System stability refers to the ability of the system to overcome interference, deal with emergencies, and recover from errors. Generally, evaluating the stability of a system should allow the system to run in different environments for a long time. The stability of the system is tested by running the software for a long time. Due to the influence of some objective factors, the system can temporarily work for 8–10 hours. Through the three performance evaluations of the system, the system not only has a good processing effect but also can fully meet the real-time requirements of processing video.

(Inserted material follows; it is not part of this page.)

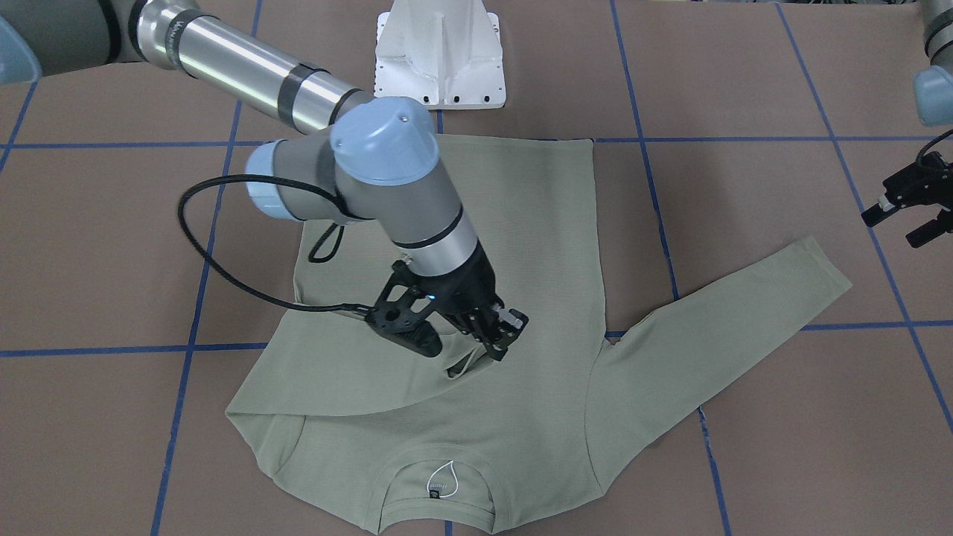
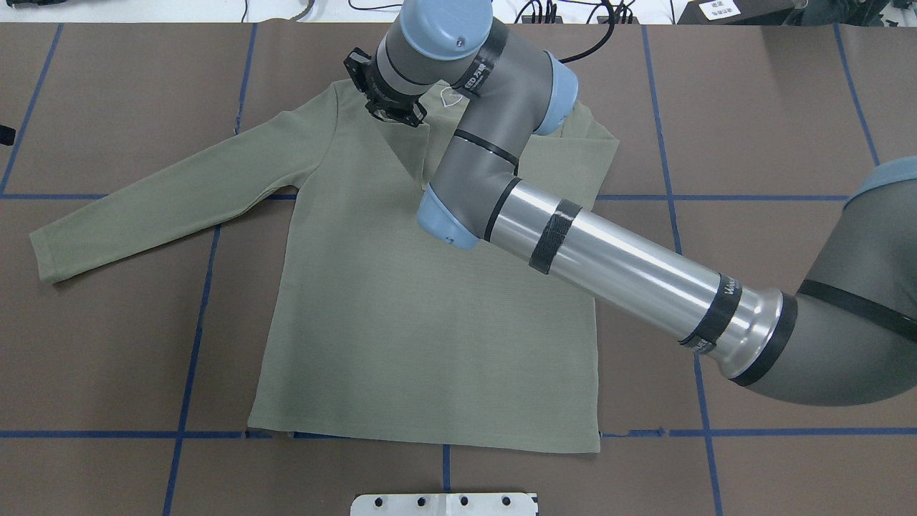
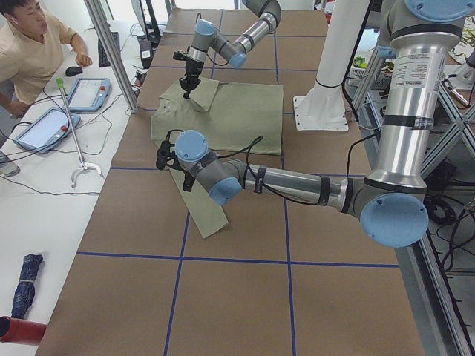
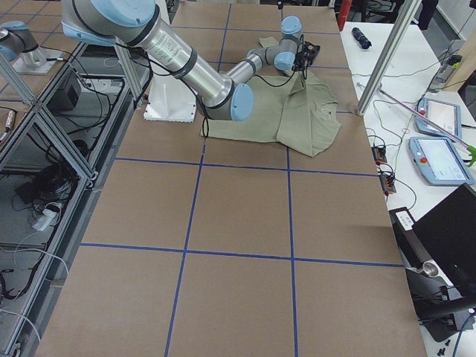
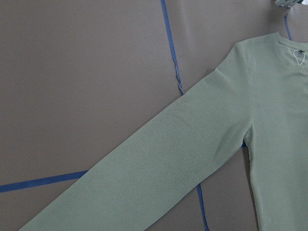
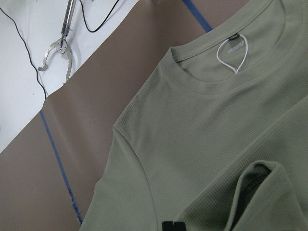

This section mainly introduces the realization of the automatic test system for fixed-point shooting. First, it introduces the construction of the system environment, and then, through the analysis of the system structure framework, the system is divided into six modules (image capture and preprocessing module, parameter configuration module, detection module, postprocessing, judgment, and graphical interface), which introduce the functions completed by each module in detail. Finally, the overall performance of the system is comprehensively evaluated through the analysis and comparison of the recorded video detection results, and the performance comparison with the existing detection equipment is carried out. The system is basically consistent with the existing test system in real-time and accuracy, which occupies a great advantage instability and achieves the ultimate goal of the research of this subject.

5. Conclusion

In this thesis, the idea and realization method of the moving target identification and tracking algorithm in the video picture sequence are presented in-depth, which employs digital image processing and recognition technology. The experimental data and results are provided for the algorithm described in this study, which was built using MATLAB7.0. The following are the study’s key research findings. The focus is on the moving target extraction approach, which combines the frame difference method with the background difference method under a fixed background, based on an in-depth investigation of the existing generally used target recognition algorithms. This method combines the benefits of the two methods, making the detection algorithm more resistant to environmental changes and allowing for precise extraction of moving targets with entire contours. When comparing the matching tracking algorithm based on regional features to the target location prediction tracking algorithm in the area of moving target tracking, it is determined that the target tracking algorithm based on location prediction has a faster tracking speed. To realize real-time prediction and tracking of the moving target and collect the coordinate data points of the moving target, the second-order polynomial approach is employed to suit the motion trajectory. To derive the target’s motion trajectory, the cubic spline function is employed to fit the data points. Simultaneously, a video image sequence sampling rule is suggested, which increases the accuracy of target motion speed extraction while making fair use of large video stream data. Although the system in this study can extract moving targets properly and completely, it also achieves quick target tracking. However, due to a lack of resources, the research on this topic is currently limited. The next research work is mainly focused on the following aspects. The target detection algorithm in this study extracts relatively small internal moving targets when the background and foreground moving target colors and textures are quite close. Large empty areas, sometimes even unable to extract moving targets, are the study of removing shadow algorithms from the geometric characteristics of the scene and the target and the influence of the target’s own deformation and occlusion in the tracking process needs to be further studied.

Data Availability

The data used to support the findings of this study are available from the corresponding author upon request.

Conflicts of Interest

The authors declare that they have no conflicts of interest.